Sin terminar de hablar, sacó cinco frascos de poción mágica que brillaban con diferentes destellos. Sin dudar, mordió la ranura de inyección en su brazalete y colocó todas las pociones una tras otra.
—Glu, glu, glu... —Al instante, la Poción de Fuerza de Dragón, la Poción de Combustión de Maná, la Poción de Relámpago, la Poción de Armadura de Hierro y la Poción de Curación Sagrada, cinco pociones mágicas de alto nivel, fueron inyectadas simultáneamente en el cuerpo de Priest. La energía mágica violenta y el poder de la luz sagrada azotaron el cuerpo del guerrero. En ese momento, acompañado del sonido de sangre brotando, solo se pudo ver cómo el visor transparente del casco de Priest se volvía completamente rojo. Pero él, firme, sacó de su espalda un gran escudo semitransparente como de cristal y lo colocó frente a sí.
—¡Carajo, si el capitán no le teme a la muerte, yo tampoco!
—¡A morir se ha dicho! ¡Quiero ver si ese caprichoso golpe de ese monstruo de otro mundo puede conmigo!

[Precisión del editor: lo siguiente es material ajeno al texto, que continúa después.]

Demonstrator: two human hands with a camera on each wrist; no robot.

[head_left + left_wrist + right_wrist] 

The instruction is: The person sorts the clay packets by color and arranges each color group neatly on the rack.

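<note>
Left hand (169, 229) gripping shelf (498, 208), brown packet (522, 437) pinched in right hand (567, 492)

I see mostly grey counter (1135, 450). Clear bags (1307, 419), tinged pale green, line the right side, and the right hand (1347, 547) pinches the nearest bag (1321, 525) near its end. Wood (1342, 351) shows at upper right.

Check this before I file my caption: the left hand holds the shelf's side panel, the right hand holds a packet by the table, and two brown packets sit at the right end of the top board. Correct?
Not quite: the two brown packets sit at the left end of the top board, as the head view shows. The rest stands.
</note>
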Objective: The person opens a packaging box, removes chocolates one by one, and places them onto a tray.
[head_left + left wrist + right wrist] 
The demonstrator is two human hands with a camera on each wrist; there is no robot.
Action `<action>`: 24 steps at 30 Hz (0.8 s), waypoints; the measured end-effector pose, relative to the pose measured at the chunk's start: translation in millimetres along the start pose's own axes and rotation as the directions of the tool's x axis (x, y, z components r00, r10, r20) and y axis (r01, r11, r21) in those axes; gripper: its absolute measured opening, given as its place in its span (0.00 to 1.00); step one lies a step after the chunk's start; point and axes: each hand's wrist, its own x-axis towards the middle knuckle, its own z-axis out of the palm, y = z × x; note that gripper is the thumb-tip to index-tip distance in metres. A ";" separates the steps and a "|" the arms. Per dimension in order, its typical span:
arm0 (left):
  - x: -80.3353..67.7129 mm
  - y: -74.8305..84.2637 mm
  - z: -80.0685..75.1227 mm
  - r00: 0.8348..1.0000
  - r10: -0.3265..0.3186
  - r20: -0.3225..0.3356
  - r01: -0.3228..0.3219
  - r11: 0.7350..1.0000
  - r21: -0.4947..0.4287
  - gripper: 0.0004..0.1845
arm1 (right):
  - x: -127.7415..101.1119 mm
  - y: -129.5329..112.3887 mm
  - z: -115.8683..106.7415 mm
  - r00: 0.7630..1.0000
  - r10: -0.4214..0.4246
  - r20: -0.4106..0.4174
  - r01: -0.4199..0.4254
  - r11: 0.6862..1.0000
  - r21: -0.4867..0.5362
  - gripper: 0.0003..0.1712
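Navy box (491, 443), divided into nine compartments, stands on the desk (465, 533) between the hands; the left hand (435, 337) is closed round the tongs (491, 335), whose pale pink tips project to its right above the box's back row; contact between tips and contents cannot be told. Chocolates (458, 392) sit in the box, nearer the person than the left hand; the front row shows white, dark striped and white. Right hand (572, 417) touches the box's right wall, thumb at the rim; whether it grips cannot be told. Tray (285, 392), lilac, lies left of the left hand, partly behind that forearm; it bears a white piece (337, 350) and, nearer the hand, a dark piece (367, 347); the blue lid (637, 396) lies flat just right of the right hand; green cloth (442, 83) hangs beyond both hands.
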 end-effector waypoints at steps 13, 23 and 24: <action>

Al ver la determinación tan resuelta de Priest, los demás miembros del equipo de élite también sintieron brotar el coraje en sus corazones. Después de todo, solo iban a morir una vez. ¿Por qué no morir con gloria, luchando con todas sus fuerzas? Se escucharon los sonidos de inyecciones de pociones. El vehículo todoterreno aceleró aún más, y el escudo que lo cubría se fue engrosando capa tras capa de manera increíble, incluso envuelto en numerosos hechizos sagrados de luz.
—¡Jaja, así se habla! —Priest rompió el vidrio trasero del vehículo. Al ver a sus compañeros, ahora animados y al menos luchando por sus vidas, sintió una oleada de curiosidad. Dio un paso adelante, parándose en la parte trasera del vehículo. Colocó el gran escudo de cristal semitransparente —el "Escudo de Gravedad" fabricado personalmente por Josué von Radcliffe— frente a sí. Sus ojos y todo su cuerpo estaban inundados de una furiosa llama blanca de Qi de batalla.
Y frente a él, un tentáculo como una cordillera, capaz de romper la corteza terrestre y desgarrar la plataforma continental, caía lentamente.
—¡Mira bien! ¡La "Técnica Secreta" que me enseñó mi maestro!